Conduite par Eddy Gemayel, chef de division du FMI, et Majdi Debbich, représentant résident de l’institution au Sénégal, cette délégation a entamé une série de consultations avec les autorités économiques et financières du pays.
Le rapport publié le 12 février 2025 a mis en lumière des manipulations des chiffres sous l’ancien régime de Macky Sall. Contrairement aux 25 % du PIB initialement annoncés, la dette réelle atteindrait près de 100 % du PIB, soit environ 4 700 milliards de FCFA à fin 2023.
Cette révélation a provoqué une onde de choc parmi les partenaires financiers du Sénégal, mettant en doute la transparence budgétaire du pays.

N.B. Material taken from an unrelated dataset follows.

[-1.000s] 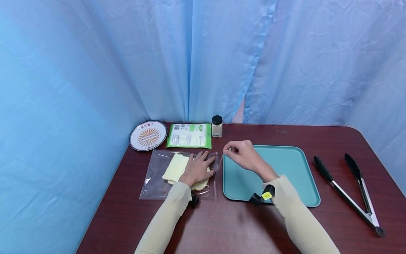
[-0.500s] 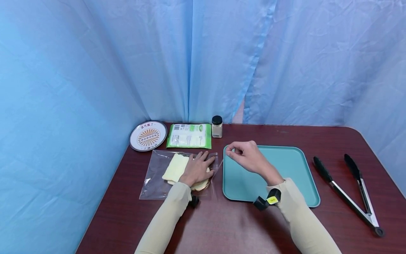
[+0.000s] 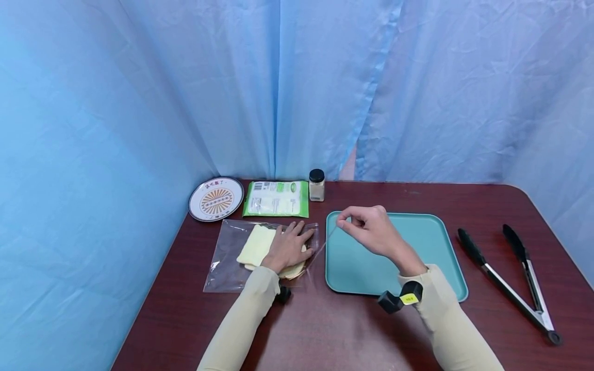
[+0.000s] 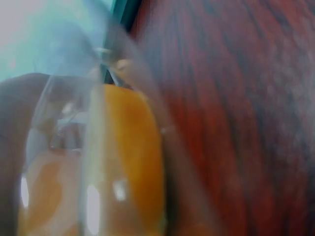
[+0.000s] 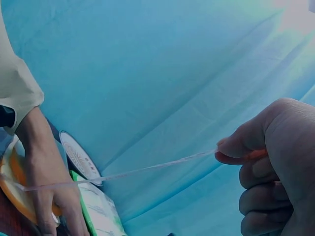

Dès septembre 2024, le Premier ministre Ousmane Sonko avait déjà dénoncé des falsifications comptables, accusant l’ancien pouvoir d’avoir dissimulé l’ampleur du déficit aux bailleurs internationaux.
Face à ces disparités majeures, le FMI a mandaté cette mission d’examen pour vérifier les conclusions du rapport de la Cour des comptes.
« Nous ne remettons pas en cause l’audit, mais nous devons appliquer nos processus d’examen habituels, surtout sur des dossiers aussi sensibles », a déclaré un porte-parole du FMI.
L’institution entend ainsi analyser les écarts avant de statuer sur une reprise des décaissements, suspendus depuis fin 2024.
Le Sénégal espère relancer sa coopération financière avec le FMI, après la suspension d’un programme initial de 1,8 milliard de dollars, dont 770,5 millions avaient été décaissés.
Un nouvel accord pourrait être validé en juin 2025, lors d’un conseil d’administration du FMI. Cependant, certains partenaires diplomatiques plaident pour un décaissement anticipé dès avril, afin d’éviter une crise de liquidité et de soutenir l’économie sénégalaise.
L’issue de cette mission technique pourrait être déterminante pour l’avenir économique du Sénégal, qui doit restaurer la confiance des investisseurs et des institutions financières internationales.